On Sat, 2011-01-01 at 18:13 +0100, Stefan Kaltenbrunner wrote:
> On 01/01/2011 05:55 PM, Simon Riggs wrote:
> >
> > It appears to me there has been substantial confusion over alternatives,
> > because of a misunderstanding about how synchronisation works. Requiring
> > confirmation that standbys are in sync is *not* the same thing as them
> > actually being in sync. Every single proposal made by anybody here on
> > hackers that supports multiple standby servers suffers from the same
> > issue: when the primary crashes you need to work out which standby
> > server is ahead.
>
> aaah that was exactly what I was after - so the problem is that when you
> have a sync standby it will technically always be "in front" of the
> master (because it needs to fsync/apply/whatever before the master).
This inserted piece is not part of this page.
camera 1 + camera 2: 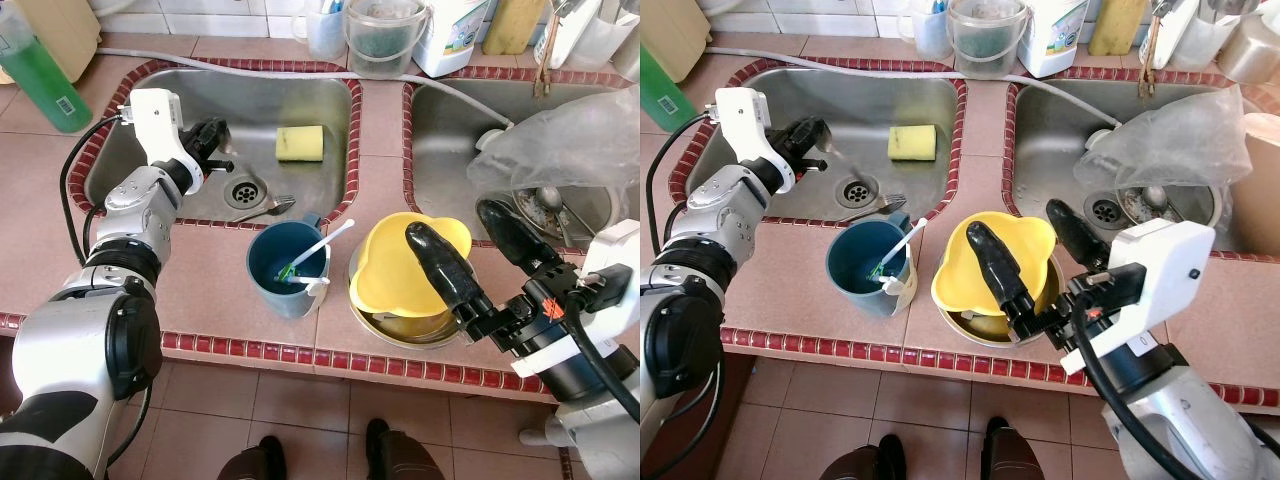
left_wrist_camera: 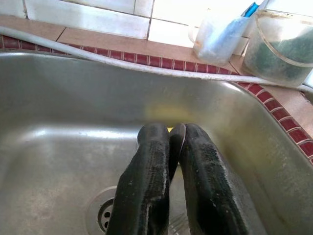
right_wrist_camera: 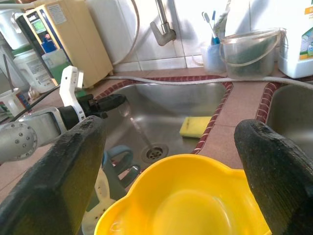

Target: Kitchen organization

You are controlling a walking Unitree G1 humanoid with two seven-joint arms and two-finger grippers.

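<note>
My left gripper (image 1: 222, 150) hangs low in the left sink (image 1: 160, 105), above the drain (image 1: 245, 190). Its fingers are shut on a thin metal spoon (image 2: 177, 139), whose edge shows between the pads. A second metal utensil (image 1: 265, 208) lies beside the drain. A yellow sponge (image 1: 300, 143) rests on the sink floor further back. On the counter, a yellow bowl (image 1: 395, 270) sits inside a metal bowl (image 1: 400, 328). My right gripper (image 1: 452, 224) is open over the yellow bowl, one finger above it and one past its rim. A blue mug (image 1: 262, 262) with white-handled utensils stands to its left.
A crumpled clear plastic bag (image 1: 570, 150) covers dishes in the right sink. Along the back stand a green bottle (image 1: 40, 80), a clear bucket (image 1: 385, 35) and a white jug (image 1: 450, 35). A hose (image 1: 250, 68) runs behind both sinks. Dark shoes (image 1: 385, 445) stand on the floor.
</note>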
> In the end the question boils down to what is "the bigger problem" in
> the case of a lost master:
> a) a transaction that was confirmed on the master but might not be on
> any of the surviving sync standbys (or you will never know if it is) -
> this is how I understand the proposal so far
No that cannot happen, the current situation is that we will fsync WAL
on the master, then fsync WAL on the standby, then reply to the master.
The standby is never ahead of the master, at any point.
> b) a transaction that was not yet confirmed on the master but might have
> been applied on the surving standby before the desaster - this is what I
> understand "confirm from all sync standbys" could result in.
Yes, that is described in the docs changes I published.
(a) was discussed, but ruled out, since it would require any crash/immed
shutdown of the master to become a failover, or have some kind of weird
back channel to give the missing data back.
There hasn't been any difference of opinion in this area, that I am
aware of. All proposals have offered (b).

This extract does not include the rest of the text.